REFERENDUM ANTI CASTA/ Sardegna, raggiunto il quorum: abolite 4 province, ridotte le indennità dei consiglieri

Nella terra che da sempre fa storia a sé rispetto al resto d’Italia, con una lingua propria, con un giornale locale – L’Unione Sarda – che fa oltre un milione di lettori, con una fortissima identità comune, con una voglia reazionaria interpretata al meglio dal movimento dei pastori, sta succedendo qualcosa che i grandi media hanno volutamente ignorato. Una rivoluzione anti-casta che potrebbe spazzare via gran parte del marciume che abita in Parlamento.

di AS

sardegna-referendum-anti_castaDieci i quesiti referendari regionali promossi dal Movimento Referendario Sardo (di cui fanno parte ’Italia dei Valori, la Base Sardegna e Riformatori Sardi), per i quali si poteva votare solo nella giornata di ieri. I più attesi? Quelli abrogativi sull’abolizione delle quattro province istituite di recente (2001) – vale a dire Medio Campidano, Olbia Tempio, Carbonia Iglesias e Ogliastra – e quello per ridurre le indennità dei consiglieri regionali.

I promotori del referendum, Italia dei Valori in testa, esultano perché la partita si è giocata tutta sul votare sì e, quindi, chi si è recati alle urne lo ha fatto – nella stragrande maggioranza – per abolire i privilegi della Casta. Quorum al 33,3%, affluenza al 35,5%. Seppur di pochissimo, l’Italia intera prende una lezione di civiltà.

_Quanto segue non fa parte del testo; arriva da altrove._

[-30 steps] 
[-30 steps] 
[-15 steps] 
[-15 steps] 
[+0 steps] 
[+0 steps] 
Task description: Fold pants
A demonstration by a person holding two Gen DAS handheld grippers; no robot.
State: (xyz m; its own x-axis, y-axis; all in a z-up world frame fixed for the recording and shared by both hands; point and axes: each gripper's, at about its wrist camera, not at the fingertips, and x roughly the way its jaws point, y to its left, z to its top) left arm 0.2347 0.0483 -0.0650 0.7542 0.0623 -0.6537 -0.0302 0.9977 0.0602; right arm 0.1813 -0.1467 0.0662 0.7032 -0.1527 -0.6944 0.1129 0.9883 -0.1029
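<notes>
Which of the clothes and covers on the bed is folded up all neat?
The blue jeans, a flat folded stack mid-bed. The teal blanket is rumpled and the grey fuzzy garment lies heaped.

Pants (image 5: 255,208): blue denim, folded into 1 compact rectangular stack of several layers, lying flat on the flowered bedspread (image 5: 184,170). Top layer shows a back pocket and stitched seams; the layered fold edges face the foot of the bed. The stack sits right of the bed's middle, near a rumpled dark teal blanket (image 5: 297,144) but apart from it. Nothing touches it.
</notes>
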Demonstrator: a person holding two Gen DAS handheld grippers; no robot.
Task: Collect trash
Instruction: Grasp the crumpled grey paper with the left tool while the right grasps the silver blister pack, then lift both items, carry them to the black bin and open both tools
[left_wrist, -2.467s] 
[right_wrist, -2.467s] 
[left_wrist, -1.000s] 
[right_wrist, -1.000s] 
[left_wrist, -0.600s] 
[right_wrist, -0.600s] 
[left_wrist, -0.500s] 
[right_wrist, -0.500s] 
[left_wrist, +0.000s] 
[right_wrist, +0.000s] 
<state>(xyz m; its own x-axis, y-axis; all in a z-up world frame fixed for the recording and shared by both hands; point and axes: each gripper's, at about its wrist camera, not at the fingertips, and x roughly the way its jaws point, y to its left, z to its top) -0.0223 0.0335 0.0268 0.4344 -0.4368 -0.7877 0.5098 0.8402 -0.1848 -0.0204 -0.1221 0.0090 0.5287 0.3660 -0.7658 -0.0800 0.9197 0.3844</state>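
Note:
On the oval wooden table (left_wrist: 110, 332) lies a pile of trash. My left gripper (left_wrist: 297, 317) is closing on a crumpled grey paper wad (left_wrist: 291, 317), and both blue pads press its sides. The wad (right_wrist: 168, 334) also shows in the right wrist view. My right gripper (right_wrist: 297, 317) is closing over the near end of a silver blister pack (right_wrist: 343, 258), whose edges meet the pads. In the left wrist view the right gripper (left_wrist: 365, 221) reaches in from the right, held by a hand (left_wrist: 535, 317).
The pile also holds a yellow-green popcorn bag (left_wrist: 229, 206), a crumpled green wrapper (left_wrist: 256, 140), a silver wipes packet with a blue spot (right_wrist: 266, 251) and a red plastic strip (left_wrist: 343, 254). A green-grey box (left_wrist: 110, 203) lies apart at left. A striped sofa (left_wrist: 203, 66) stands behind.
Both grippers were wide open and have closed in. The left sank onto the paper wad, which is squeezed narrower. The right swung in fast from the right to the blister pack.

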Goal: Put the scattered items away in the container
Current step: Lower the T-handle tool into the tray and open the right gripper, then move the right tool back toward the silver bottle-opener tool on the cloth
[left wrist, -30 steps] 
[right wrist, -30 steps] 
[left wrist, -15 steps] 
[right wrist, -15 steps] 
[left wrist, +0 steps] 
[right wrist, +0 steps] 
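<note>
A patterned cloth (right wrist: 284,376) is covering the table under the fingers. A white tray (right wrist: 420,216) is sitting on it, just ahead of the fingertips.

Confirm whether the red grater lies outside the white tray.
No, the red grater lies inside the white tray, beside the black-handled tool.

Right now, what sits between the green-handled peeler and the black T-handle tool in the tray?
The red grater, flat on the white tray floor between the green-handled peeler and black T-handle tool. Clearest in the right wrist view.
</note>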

Con i sardi c’è poco da scherzare, quando si mettono in testa una cosa nessuno riuscirà a distoglierli dall’obiettivo. E l’avevano promesso: ve la faremo pagare, rivolti ai componenti di quella Casta che troppo spesso ha svenduto non solo le loro terre ma persino la dignità di un popolo che – come diceva lo scrittore David Hernert Lawrence – “è fuori dal tempo e dalla storia, è come la libertà stessa”. Inimmaginabile mettergli i piedi in testa.

Figurarsi se a provarci sono gli esponenti della Casta. Risposta: al rogo la Casta.

Gli altri cinque quesiti referendari, tutti consultivi, chiedevano agli elettori se “abolire le altre quattro Province storiche (Cagliari, Sassari, Nuoro e Oristano), portare da 80 a 50 il numero dei componenti del Parlamento sardo, cancellare i consigli di amministrazione degli enti regionali, istituire un’Assemblea costituente per la riscrittura dello Statuto autonomistico, eleggere direttamente il presidente della Regione attraverso le primarie.”

Una rivoluzione appunto.

Che nasconde il segreto di Pulcinella: la Casta si può rottamare.